━━━━━ INPUT DATA ━━━━━
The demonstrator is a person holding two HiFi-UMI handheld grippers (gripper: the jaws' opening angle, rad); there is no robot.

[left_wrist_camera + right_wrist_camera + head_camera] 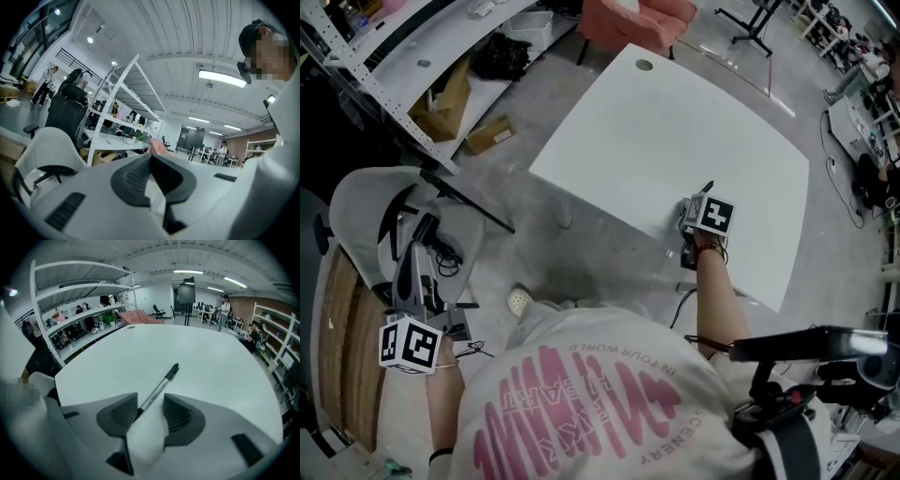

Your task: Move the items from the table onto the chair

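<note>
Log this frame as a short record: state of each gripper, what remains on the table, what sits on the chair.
left gripper: shut, nothing between the jaws, held near the chair
right gripper: open, low over the table, pen between the jaws but not clamped
pen: lying on the table, dark cap pointing away from the gripper
table: white; the pen is the only item seen on it
chair: white shell, holding dark items with cables, kind unclear
stage: pen not yet picked up
</note>
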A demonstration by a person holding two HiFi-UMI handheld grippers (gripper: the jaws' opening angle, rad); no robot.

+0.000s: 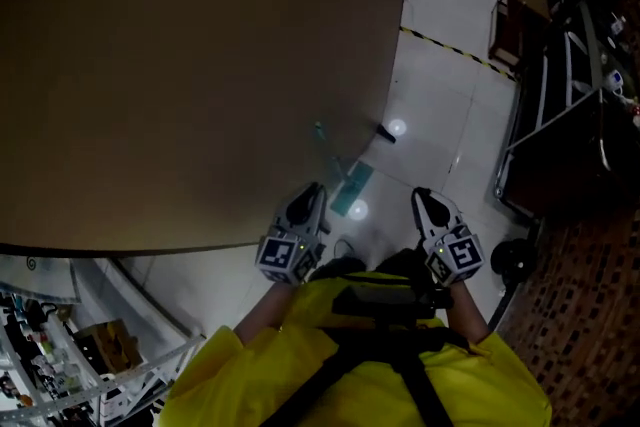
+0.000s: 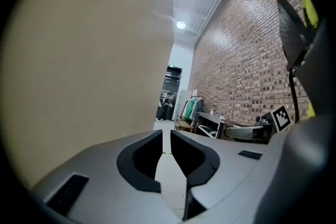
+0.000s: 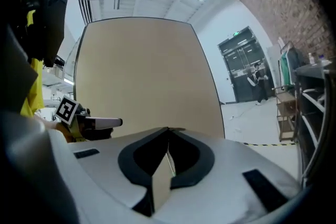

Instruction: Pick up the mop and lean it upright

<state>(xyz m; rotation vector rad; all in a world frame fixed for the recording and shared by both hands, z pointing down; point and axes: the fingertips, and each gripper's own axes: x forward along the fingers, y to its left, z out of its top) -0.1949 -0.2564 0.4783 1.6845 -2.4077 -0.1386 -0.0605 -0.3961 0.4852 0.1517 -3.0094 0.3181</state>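
Two grippers reach forward from yellow sleeves in the head view, the left gripper (image 1: pixel 312 191) and the right gripper (image 1: pixel 423 198) side by side above a pale tiled floor (image 1: pixel 440 85). The mop (image 1: pixel 351 188) lies flat on that floor just ahead of them and between their lines. Its teal head is nearest the left gripper's tip, its thin handle runs away toward a large tan panel (image 1: pixel 200 65), and neither gripper touches it. A dark metal rack (image 1: pixel 560 145) stands at the right. From the left gripper view, the jaws stand a narrow slit apart with only bare floor showing through; the panel fills the left side and a brick wall (image 2: pixel 247 71) the right. From the right gripper view, the jaws are pressed together at their tips with nothing pinched, aimed at the tan panel, with the other gripper's marker cube at the left edge.
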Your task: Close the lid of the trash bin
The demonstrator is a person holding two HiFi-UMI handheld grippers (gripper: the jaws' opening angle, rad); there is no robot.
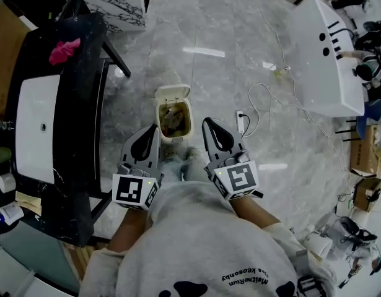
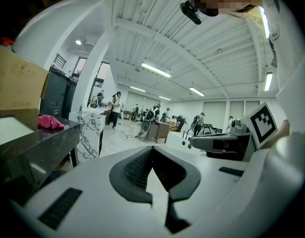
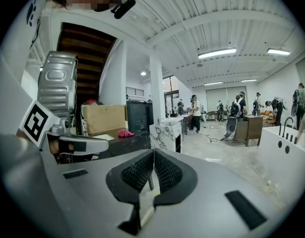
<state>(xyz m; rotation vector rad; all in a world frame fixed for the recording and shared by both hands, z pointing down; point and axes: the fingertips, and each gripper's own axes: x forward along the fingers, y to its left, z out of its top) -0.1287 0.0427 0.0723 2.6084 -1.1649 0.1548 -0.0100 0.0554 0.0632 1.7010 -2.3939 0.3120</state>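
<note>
**Bin open, both jaws shut, neither on the lid**

Risks first. The small cream plastic trash bin (image 1: pixel 160 119) stands loose on polished grey stone floor (image 1: pixel 209 30). My guess is a shove on its body rather than its lid would skid it or tip it away from me. The hinged cream lid (image 1: pixel 172 93) stands upright at the far side, so I must reach over the opening. A careless dip could catch the rim or the rubbish. Brown scraps (image 1: pixel 174 121) sit fairly high inside and might keep the lid from seating flat. A white power strip with cord (image 1: pixel 240 123) lies just beside my right side, so there is a snag risk.

My left gripper (image 1: pixel 153 131) and right gripper (image 1: pixel 208 125) flank the bin's near end, one each side. Both pairs of jaws are pressed together with nothing between them. Neither gripper view shows the bin.

The bin itself is rectangular with rounded corners and wide open.
</note>
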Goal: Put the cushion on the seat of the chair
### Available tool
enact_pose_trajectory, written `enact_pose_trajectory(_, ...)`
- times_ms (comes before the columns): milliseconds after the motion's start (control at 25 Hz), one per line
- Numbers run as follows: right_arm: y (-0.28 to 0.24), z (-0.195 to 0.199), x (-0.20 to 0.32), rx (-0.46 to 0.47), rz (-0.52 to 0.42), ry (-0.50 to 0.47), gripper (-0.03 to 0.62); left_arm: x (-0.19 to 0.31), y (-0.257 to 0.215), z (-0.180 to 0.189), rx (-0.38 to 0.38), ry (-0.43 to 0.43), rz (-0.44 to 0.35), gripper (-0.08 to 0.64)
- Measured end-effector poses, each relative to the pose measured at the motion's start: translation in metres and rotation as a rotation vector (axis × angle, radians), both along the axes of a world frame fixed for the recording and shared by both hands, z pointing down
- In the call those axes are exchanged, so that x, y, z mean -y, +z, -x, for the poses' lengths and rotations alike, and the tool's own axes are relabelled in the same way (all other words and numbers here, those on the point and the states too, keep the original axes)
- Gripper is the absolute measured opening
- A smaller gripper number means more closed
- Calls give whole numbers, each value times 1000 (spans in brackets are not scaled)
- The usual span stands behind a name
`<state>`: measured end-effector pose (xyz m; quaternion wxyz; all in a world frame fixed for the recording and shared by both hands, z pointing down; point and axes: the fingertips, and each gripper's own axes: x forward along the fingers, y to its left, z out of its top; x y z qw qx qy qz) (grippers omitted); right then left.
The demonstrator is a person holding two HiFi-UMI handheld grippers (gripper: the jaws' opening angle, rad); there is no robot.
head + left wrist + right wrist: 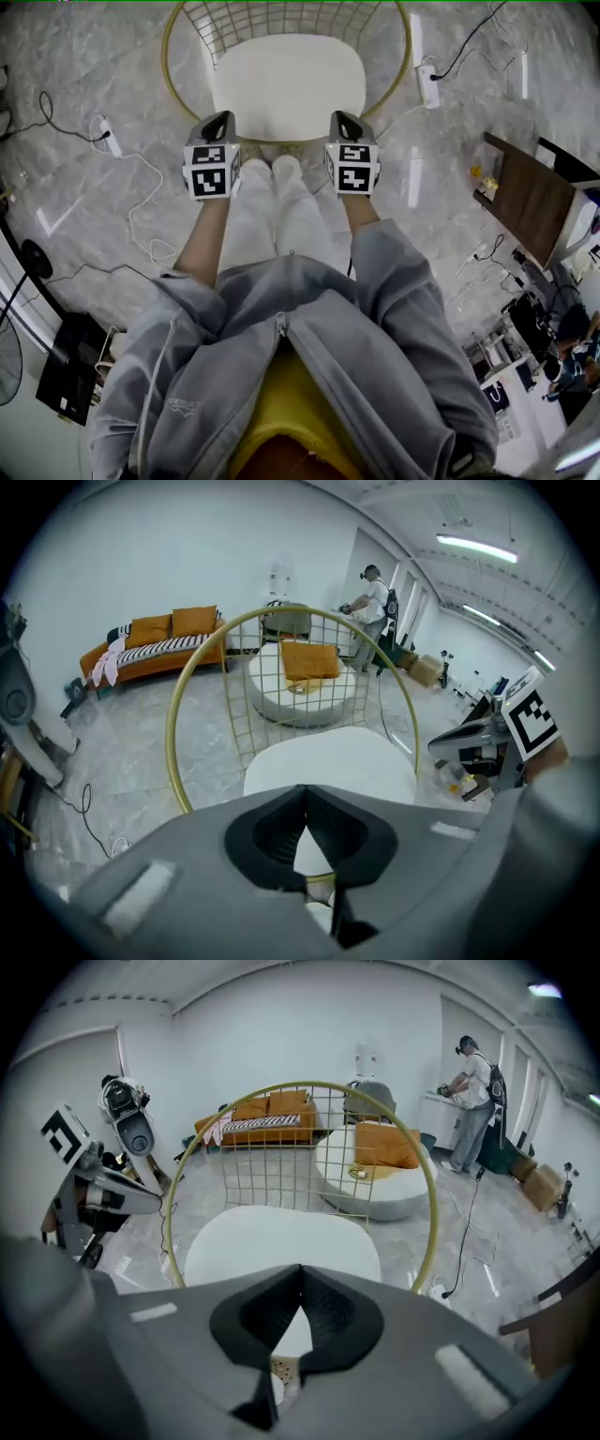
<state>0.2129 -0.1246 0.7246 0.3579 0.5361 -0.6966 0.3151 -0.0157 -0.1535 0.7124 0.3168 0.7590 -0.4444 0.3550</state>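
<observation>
White cushion (286, 86) flat on seat of gold wire chair (166, 58), top centre of head view, covering the seat. Left gripper (218, 120) centre-left and right gripper (343, 118) centre-right, both just below cushion's front edge, angled down, apart from it. Jaws pressed together on both, tips meeting, nothing between them. White trousers (272, 216) between the two grippers. White power strip (428, 84) on marble floor (84, 225), upper right of chair. Orange sofa (155, 644) upper left in left gripper view.
</observation>
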Motion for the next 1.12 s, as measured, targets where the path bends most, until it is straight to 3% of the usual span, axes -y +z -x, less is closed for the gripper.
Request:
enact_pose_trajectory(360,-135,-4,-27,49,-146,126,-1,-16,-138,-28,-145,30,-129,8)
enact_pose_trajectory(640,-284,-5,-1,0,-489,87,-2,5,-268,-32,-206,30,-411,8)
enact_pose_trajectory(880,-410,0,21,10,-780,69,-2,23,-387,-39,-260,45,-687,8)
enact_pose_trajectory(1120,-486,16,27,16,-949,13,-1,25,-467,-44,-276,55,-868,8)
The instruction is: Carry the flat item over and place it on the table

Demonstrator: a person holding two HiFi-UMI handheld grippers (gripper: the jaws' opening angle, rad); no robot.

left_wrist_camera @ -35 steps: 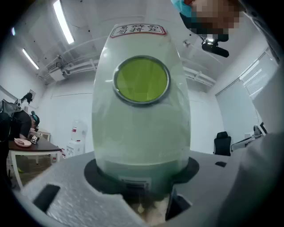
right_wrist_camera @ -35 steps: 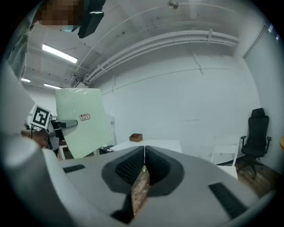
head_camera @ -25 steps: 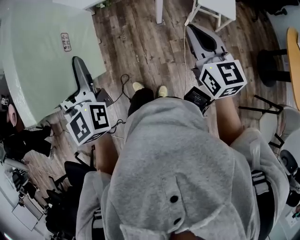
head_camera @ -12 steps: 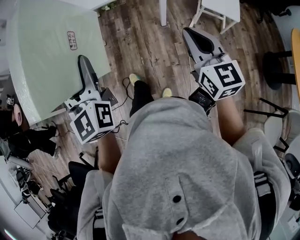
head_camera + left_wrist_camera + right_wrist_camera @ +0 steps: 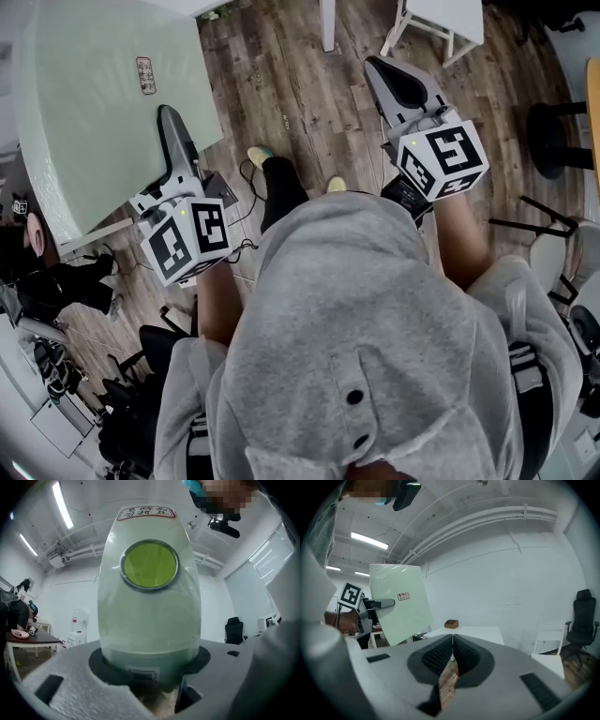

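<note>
Green board, clamped in our left fingers, we should carry level; right fingers closed, empty.

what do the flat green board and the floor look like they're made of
The green board looks like plastic, smooth with slight sheen: thin, rigid, uniformly pale. The floor looks like wood or wood-look laminate, matte: plank seams and grain show.

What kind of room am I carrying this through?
Most likely an office or lab workspace, indoors: a wood-plank floor, a black office chair against bare white walls, and strip lights on the ceiling.
</note>
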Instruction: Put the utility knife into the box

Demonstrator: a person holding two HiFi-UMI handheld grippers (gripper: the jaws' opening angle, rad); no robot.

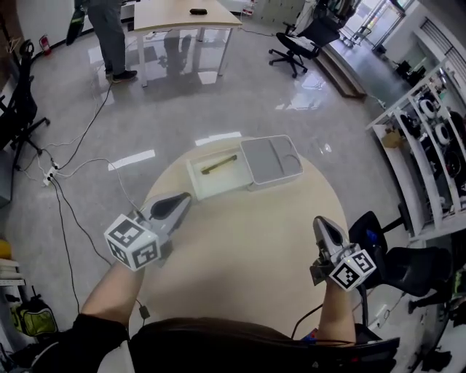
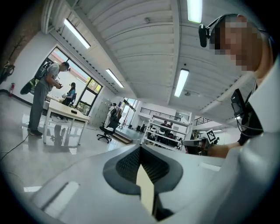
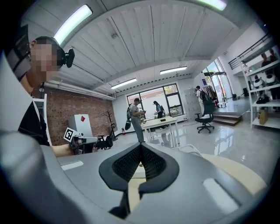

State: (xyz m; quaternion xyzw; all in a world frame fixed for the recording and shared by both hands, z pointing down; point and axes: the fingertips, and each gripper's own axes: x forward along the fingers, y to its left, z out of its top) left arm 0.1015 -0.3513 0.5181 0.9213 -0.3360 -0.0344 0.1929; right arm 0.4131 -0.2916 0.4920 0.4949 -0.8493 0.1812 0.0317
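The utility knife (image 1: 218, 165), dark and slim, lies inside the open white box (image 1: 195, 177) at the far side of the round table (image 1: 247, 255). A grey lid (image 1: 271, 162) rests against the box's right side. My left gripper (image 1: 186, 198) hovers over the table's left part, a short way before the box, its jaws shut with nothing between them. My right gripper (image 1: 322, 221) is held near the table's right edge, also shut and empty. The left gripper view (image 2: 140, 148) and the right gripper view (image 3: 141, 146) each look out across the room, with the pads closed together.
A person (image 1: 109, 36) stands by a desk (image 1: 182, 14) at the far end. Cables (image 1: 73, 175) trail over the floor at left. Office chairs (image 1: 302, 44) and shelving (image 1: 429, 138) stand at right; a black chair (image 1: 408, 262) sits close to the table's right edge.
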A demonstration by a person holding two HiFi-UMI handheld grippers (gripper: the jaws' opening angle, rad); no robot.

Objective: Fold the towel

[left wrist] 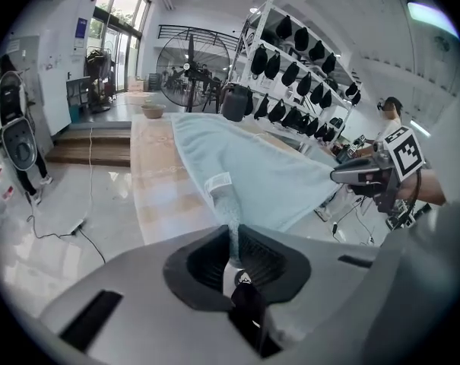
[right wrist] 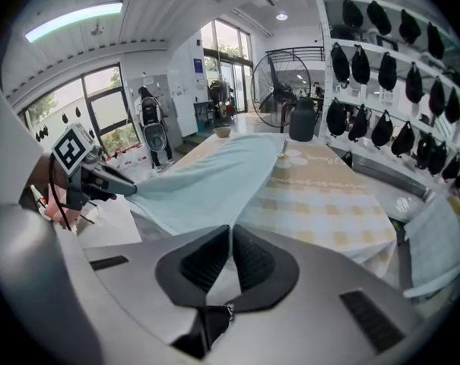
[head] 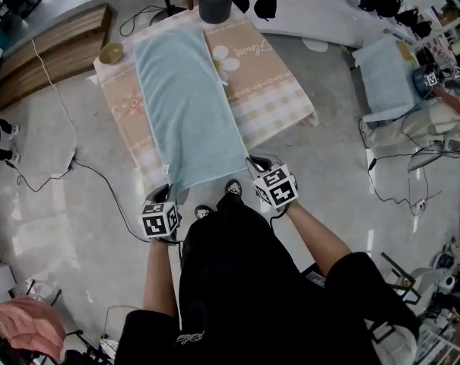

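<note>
Light-blue towel [head: 188,105] spread lengthwise over the table's checked cloth [head: 279,101], near edge lifted clear of the table end. Left gripper [left wrist: 234,249] clenched on the near left corner, just below the sewn label [left wrist: 217,182]. Right gripper [right wrist: 230,245] clenched on the near right corner, fabric pinched thin between the pads. Dark lidded jug [head: 215,0] just past the towel's far end. Small round bowl [head: 111,52] at the table's far left corner, contents not discernible.

A big, bright lab-like workroom: tall windows [left wrist: 119,14], a large standing fan [left wrist: 190,67], wall racks [right wrist: 382,67] hung with black gear [right wrist: 360,65], and cables [left wrist: 91,173] trailing over a glossy floor [head: 47,226].
</note>
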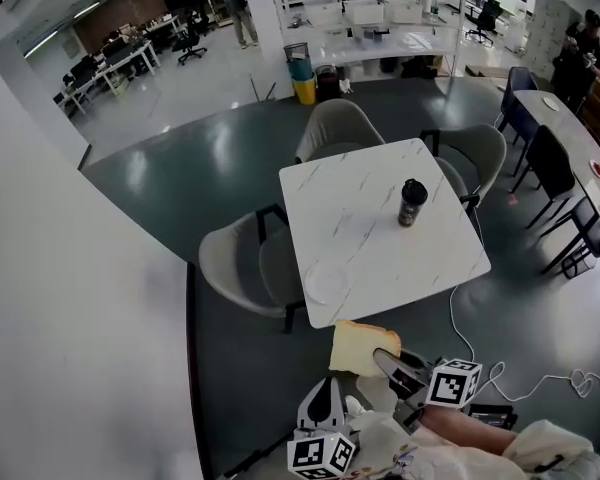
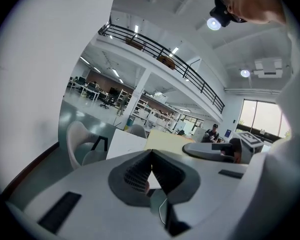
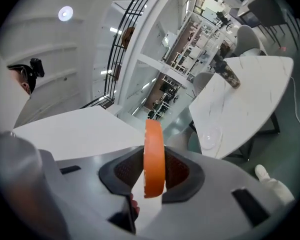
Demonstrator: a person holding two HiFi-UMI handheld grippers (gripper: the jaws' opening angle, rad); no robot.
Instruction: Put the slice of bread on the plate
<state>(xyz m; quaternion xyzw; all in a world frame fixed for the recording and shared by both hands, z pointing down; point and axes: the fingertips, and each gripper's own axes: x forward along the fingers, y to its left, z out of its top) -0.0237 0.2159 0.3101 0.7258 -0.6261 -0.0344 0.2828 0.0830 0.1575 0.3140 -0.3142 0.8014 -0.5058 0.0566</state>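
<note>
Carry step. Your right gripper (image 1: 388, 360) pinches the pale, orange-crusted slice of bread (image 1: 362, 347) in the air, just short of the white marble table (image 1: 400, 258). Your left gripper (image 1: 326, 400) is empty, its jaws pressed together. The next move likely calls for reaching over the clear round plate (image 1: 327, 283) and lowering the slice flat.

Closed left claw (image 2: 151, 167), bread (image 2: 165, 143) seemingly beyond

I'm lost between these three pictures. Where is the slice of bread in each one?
Head view: slice of bread low centre, held by the right tool.
Left gripper view: pale slab at centre, beyond the jaws.
Right gripper view: edge-on at centre, between the jaws.
Shared landmark: the white table.
</note>
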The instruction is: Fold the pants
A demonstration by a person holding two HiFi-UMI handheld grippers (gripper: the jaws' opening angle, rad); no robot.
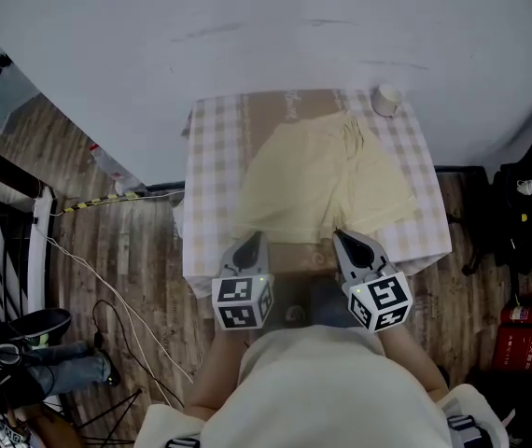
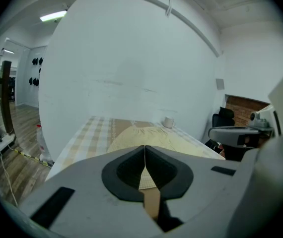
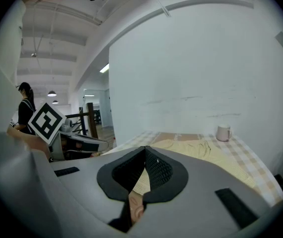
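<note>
Hovering at near hem of pants [image 1: 317,180], left tongs [image 1: 251,241] and right tongs [image 1: 343,238] closed, empty.

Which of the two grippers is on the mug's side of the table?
The right gripper: the mug stands at the table's far right corner, diagonally across the shorts from the left gripper.

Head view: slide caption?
Left gripper and right gripper, both shut, poised by the near hem of pale yellow pants spread on a checked tablecloth.
</note>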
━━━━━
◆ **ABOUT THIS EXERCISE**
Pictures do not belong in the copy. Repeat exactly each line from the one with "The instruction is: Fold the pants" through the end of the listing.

◆ **WRITTEN RESPONSE**
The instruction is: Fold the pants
A demonstration by a person holding two HiFi-UMI handheld grippers (gripper: the jaws' opening angle, rad); no robot.
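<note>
Hovering at near hem of pants [image 1: 317,180], left tongs [image 1: 251,241] and right tongs [image 1: 343,238] closed, empty.

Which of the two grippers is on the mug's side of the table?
The right gripper: the mug stands at the table's far right corner, diagonally across the shorts from the left gripper.

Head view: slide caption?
Left gripper and right gripper, both shut, poised by the near hem of pale yellow pants spread on a checked tablecloth.
</note>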

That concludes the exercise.